### Exercise details:
Your output should be the listing itself, repeated exactly.
╭─ Stored data
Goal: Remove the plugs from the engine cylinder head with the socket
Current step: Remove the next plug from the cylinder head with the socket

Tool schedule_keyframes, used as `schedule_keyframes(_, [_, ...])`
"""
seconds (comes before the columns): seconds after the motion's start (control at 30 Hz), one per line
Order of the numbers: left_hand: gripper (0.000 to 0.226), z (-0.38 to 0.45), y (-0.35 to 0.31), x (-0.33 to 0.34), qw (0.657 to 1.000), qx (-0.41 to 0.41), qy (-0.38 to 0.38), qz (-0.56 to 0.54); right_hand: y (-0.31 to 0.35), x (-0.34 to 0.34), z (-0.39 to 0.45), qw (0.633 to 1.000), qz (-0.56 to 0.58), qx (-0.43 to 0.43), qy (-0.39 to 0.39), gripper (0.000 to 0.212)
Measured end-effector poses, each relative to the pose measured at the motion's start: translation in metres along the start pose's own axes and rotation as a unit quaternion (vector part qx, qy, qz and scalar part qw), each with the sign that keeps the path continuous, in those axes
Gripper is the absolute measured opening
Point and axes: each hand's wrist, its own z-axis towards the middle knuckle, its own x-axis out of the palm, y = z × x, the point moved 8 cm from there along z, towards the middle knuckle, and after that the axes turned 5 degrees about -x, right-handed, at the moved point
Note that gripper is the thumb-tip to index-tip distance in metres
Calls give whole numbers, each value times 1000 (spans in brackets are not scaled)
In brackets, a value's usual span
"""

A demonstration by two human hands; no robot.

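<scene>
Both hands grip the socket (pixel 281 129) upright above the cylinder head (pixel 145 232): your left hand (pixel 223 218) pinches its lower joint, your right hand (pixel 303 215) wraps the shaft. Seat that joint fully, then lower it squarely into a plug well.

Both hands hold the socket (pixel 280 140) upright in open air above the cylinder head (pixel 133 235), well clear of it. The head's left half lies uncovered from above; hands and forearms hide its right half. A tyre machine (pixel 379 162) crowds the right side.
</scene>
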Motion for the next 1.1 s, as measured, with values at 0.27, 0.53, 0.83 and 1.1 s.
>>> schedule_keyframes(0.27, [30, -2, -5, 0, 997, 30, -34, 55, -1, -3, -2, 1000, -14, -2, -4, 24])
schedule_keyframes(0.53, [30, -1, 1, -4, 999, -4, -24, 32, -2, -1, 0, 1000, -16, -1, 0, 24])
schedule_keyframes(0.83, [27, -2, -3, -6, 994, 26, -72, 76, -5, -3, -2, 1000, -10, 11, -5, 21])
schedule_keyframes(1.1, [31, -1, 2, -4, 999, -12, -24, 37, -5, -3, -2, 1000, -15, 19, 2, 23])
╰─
### Task solution:
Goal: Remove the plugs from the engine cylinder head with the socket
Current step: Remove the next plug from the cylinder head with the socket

Tool schedule_keyframes, used as `schedule_keyframes(_, [_, ...])`
"""
seconds (comes before the columns): seconds after the motion's start (control at 30 Hz), one per line
Order of the numbers: left_hand: gripper (0.000 to 0.226), z (-0.38 to 0.45), y (-0.35 to 0.31), x (-0.33 to 0.34), qw (0.657 to 1.000), qx (-0.41 to 0.41), qy (-0.38 to 0.38), qz (-0.56 to 0.54); right_hand: y (-0.31 to 0.35), x (-0.34 to 0.34), z (-0.39 to 0.45), qw (0.633 to 1.000), qz (-0.56 to 0.58), qx (-0.43 to 0.43), qy (-0.39 to 0.39), gripper (0.000 to 0.212)
Measured end-effector poses, each relative to the pose measured at the motion's start: translation in metres along the start pose's own axes and rotation as a unit quaternion (vector part qx, qy, qz and scalar part qw), each with the sign that keeps the path continuous, in those axes
Gripper is the absolute measured opening
Point and axes: each hand's wrist, its own z-axis towards the middle knuckle, its own x-axis out of the palm, y = z × x, the point moved 8 cm from there along z, towards the middle knuckle, and after that the axes turned 5 degrees about -x, right-handed, at the moved point
Note that gripper is the thumb-tip to index-tip distance in metres
Calls give whole numbers, each value times 1000 (spans in brackets are not scaled)
In brackets, a value's usual span
"""

A demonstration by two human hands; no robot.

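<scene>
Both hands grip the socket (pixel 281 129) upright above the cylinder head (pixel 145 232): your left hand (pixel 223 218) pinches its lower joint, your right hand (pixel 303 215) wraps the shaft. Seat that joint fully, then lower it squarely into a plug well.

Both hands hold the socket (pixel 280 140) upright in open air above the cylinder head (pixel 133 235), well clear of it. The head's left half lies uncovered from above; hands and forearms hide its right half. A tyre machine (pixel 379 162) crowds the right side.
</scene>
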Motion for the next 1.1 s, as measured, with values at 0.27, 0.53, 0.83 and 1.1 s.
>>> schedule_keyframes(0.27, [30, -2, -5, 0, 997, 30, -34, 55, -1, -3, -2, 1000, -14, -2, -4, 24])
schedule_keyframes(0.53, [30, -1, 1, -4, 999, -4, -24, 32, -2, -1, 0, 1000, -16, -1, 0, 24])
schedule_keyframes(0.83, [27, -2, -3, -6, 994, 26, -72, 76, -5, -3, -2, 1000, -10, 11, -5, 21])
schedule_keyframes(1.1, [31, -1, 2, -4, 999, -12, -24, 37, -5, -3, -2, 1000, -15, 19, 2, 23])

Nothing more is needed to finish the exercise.